--- START ---
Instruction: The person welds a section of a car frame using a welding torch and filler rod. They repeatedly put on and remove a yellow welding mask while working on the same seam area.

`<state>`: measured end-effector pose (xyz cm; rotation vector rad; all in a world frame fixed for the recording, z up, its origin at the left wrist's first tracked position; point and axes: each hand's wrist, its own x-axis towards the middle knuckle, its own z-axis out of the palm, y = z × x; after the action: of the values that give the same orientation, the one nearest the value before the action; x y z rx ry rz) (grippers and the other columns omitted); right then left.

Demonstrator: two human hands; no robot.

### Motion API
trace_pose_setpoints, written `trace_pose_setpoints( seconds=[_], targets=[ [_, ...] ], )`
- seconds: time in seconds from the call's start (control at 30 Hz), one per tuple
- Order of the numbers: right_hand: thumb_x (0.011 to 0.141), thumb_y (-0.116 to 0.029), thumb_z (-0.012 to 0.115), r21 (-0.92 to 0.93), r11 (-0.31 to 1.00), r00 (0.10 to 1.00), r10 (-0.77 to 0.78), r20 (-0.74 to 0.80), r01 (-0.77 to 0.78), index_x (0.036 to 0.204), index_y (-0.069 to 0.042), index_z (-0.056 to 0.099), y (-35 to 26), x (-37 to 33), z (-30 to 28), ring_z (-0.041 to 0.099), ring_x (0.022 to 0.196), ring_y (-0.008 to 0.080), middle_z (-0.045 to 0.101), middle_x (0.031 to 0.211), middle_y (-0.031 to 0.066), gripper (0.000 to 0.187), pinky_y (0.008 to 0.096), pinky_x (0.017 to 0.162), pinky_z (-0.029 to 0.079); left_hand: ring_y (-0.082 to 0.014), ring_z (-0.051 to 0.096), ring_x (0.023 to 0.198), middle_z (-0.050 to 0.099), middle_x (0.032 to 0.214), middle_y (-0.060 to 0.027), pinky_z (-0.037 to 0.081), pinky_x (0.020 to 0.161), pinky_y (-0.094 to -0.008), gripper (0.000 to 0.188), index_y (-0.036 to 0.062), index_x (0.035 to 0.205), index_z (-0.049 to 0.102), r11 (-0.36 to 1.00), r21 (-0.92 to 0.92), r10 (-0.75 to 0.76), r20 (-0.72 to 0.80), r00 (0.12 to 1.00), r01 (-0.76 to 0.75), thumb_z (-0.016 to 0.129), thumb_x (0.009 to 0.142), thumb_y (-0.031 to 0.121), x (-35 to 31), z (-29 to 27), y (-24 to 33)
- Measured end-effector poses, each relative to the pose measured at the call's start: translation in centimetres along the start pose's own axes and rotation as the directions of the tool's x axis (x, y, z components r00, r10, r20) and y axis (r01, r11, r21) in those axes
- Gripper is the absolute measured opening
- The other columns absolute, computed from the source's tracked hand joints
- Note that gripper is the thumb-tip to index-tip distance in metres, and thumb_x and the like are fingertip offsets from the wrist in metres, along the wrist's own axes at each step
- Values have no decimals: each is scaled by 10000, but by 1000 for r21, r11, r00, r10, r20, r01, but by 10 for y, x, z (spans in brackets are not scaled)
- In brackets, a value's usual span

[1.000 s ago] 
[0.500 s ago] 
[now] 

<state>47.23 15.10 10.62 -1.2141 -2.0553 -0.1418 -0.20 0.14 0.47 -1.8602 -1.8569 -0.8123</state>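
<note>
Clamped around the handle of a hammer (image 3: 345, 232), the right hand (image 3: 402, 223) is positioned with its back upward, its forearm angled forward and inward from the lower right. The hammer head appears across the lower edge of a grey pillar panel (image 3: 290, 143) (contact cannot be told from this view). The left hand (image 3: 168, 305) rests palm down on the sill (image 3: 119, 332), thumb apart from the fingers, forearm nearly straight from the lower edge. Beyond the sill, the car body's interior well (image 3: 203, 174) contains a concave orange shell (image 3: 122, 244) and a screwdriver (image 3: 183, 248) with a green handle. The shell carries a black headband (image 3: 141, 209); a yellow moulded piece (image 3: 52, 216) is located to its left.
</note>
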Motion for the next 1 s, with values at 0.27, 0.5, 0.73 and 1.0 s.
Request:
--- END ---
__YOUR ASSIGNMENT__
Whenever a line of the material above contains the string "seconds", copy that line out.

__SOLUTION TO THE EXERCISE__
trace_pose_setpoints, written `trace_pose_setpoints( seconds=[_], targets=[ [_, ...] ], )`
- seconds: time in seconds from the call's start (control at 30 Hz), one per tuple

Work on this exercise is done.